Consider, for example, Malley’s address at the Washington Institute for Near East Policy in September 2005. While debating U.S. policy towards Islamist parties, Malley argued that the U.S. should allow Palestinian Authority President Mahmoud Abbas to permit Hamas’ participation in the upcoming parliamentary elections. Malley said:

[Abbas] thinks that it’s the only way that he can restore political stability; that he can regenerate his own political party; and that he can sustain the ceasefire. . . . We should not be second-guessing that assessment.

Of course, Malley’s policy of not “second-guessing” Abbas on Hamas was an unambiguous disaster, with Hamas’ subsequent election dashing all hopes that the post-Arafat era could yield peaceful compromise.

Or, consider Malley’s analysis of last February’s Mecca Agreement, which heralded a four-month period of Hamas-Fatah “national unity” governance.
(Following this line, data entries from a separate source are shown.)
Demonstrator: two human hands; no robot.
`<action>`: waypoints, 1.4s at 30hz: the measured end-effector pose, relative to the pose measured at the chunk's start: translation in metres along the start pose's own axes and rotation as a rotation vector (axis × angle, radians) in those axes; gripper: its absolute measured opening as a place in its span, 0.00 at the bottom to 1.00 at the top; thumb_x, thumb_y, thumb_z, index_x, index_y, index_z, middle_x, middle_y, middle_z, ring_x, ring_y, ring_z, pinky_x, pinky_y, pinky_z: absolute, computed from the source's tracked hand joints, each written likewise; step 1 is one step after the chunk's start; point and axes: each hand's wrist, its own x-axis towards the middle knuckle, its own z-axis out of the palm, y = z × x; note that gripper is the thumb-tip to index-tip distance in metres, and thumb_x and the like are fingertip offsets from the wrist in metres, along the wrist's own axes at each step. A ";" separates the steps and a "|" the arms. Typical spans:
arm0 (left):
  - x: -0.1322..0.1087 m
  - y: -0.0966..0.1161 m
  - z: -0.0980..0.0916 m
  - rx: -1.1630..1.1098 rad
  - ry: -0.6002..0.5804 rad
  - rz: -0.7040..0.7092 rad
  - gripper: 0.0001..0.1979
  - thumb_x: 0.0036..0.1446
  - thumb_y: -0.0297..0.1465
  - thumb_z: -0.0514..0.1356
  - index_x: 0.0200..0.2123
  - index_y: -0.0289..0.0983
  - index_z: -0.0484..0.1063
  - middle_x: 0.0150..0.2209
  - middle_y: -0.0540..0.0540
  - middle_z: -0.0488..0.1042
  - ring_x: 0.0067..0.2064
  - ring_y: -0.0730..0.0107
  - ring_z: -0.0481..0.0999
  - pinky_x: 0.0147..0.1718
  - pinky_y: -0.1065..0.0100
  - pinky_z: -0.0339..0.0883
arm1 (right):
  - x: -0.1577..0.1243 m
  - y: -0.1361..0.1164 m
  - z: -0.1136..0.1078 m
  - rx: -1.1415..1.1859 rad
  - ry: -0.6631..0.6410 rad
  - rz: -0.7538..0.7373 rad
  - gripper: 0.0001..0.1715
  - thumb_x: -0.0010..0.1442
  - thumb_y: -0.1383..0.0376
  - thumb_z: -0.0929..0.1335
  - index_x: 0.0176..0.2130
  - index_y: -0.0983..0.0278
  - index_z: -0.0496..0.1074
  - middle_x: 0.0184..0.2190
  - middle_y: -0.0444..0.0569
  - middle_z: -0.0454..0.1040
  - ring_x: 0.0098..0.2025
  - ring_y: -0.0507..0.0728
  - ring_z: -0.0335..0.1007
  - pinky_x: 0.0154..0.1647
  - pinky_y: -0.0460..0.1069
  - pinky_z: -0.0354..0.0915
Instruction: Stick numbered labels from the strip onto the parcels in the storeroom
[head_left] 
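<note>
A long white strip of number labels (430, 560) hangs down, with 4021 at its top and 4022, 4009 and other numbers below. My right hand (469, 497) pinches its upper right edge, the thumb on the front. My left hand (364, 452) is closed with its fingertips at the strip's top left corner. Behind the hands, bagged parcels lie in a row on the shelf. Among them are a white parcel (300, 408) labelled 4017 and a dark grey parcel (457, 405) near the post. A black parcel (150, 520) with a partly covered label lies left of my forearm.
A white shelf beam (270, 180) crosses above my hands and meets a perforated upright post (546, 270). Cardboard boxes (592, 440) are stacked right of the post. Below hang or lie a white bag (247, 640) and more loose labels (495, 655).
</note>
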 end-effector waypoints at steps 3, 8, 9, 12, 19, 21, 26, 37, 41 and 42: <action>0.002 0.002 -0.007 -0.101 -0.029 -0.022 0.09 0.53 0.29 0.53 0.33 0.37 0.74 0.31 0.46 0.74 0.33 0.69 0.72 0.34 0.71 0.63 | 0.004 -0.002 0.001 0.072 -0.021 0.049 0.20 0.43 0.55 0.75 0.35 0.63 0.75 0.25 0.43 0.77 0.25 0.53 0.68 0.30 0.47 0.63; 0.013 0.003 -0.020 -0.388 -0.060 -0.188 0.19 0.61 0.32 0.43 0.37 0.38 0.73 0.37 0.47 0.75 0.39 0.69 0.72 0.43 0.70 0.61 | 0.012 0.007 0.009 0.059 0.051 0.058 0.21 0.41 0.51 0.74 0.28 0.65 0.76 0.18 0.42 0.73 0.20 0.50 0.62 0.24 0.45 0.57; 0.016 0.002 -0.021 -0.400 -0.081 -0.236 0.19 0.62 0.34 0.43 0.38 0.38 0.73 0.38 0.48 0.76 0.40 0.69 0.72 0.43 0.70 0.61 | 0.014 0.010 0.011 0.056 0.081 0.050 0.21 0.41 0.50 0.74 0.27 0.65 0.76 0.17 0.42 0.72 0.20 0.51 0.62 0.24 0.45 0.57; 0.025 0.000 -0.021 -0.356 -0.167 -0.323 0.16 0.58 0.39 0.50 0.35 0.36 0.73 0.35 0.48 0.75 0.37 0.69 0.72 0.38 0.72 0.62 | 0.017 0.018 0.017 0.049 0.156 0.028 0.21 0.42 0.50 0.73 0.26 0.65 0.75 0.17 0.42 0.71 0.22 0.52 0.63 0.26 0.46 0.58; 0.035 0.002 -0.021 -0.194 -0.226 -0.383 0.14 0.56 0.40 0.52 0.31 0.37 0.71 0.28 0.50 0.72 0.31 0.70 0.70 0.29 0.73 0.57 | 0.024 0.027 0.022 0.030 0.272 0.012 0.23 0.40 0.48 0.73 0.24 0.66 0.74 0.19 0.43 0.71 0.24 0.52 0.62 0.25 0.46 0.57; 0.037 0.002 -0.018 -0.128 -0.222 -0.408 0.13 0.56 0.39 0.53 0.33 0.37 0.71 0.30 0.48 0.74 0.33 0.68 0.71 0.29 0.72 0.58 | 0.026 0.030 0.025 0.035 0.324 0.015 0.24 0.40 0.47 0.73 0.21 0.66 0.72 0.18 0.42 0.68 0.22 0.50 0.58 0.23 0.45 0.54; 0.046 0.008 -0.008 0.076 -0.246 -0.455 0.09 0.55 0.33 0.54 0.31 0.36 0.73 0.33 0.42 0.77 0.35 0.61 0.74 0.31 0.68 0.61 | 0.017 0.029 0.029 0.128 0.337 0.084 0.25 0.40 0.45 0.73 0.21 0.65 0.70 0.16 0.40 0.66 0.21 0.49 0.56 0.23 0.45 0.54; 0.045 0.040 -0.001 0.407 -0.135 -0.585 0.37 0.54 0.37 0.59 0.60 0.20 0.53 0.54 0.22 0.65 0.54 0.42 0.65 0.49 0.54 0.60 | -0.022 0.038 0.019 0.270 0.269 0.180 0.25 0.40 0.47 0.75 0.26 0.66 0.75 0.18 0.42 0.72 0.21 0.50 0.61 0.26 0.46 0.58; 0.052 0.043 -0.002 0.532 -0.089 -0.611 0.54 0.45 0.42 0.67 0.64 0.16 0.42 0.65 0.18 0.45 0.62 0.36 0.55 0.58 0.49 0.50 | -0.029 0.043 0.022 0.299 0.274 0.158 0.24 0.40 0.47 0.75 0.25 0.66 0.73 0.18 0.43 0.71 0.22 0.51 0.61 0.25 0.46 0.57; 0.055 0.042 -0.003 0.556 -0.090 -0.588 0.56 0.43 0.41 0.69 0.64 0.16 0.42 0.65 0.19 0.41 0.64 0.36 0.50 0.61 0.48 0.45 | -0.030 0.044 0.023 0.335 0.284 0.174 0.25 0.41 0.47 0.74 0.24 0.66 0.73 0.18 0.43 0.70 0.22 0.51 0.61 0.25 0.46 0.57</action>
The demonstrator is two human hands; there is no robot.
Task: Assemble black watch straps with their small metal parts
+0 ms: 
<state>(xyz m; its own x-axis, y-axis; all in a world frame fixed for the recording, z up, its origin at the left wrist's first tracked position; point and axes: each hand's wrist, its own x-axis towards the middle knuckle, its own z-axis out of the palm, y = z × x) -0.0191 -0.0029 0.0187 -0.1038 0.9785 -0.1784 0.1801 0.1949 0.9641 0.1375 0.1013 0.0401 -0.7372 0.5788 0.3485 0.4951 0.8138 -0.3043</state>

In a May article, Malley welcomed the agreement as a “first step” towards clarifying Palestinian politics, and assessed that “an immediate wholesale breakdown of relations between the two groups” was unlikely. Of course, such a breakdown occurred barely a month after Malley’s piece went to print, with Hamas violently seizing Gaza.

The gist of it is that Malley has a clear record of advocating policies in the Palestinian sphere that undermine U.S. interests almost instantaneously. Indeed, it hardly matters whether Malley is motivated by anti-Israel bias. After all, we have far more damning reasons to doubt his calls for engaging Iran and Syria: namely, that his analytical framework is consistently proven wrong.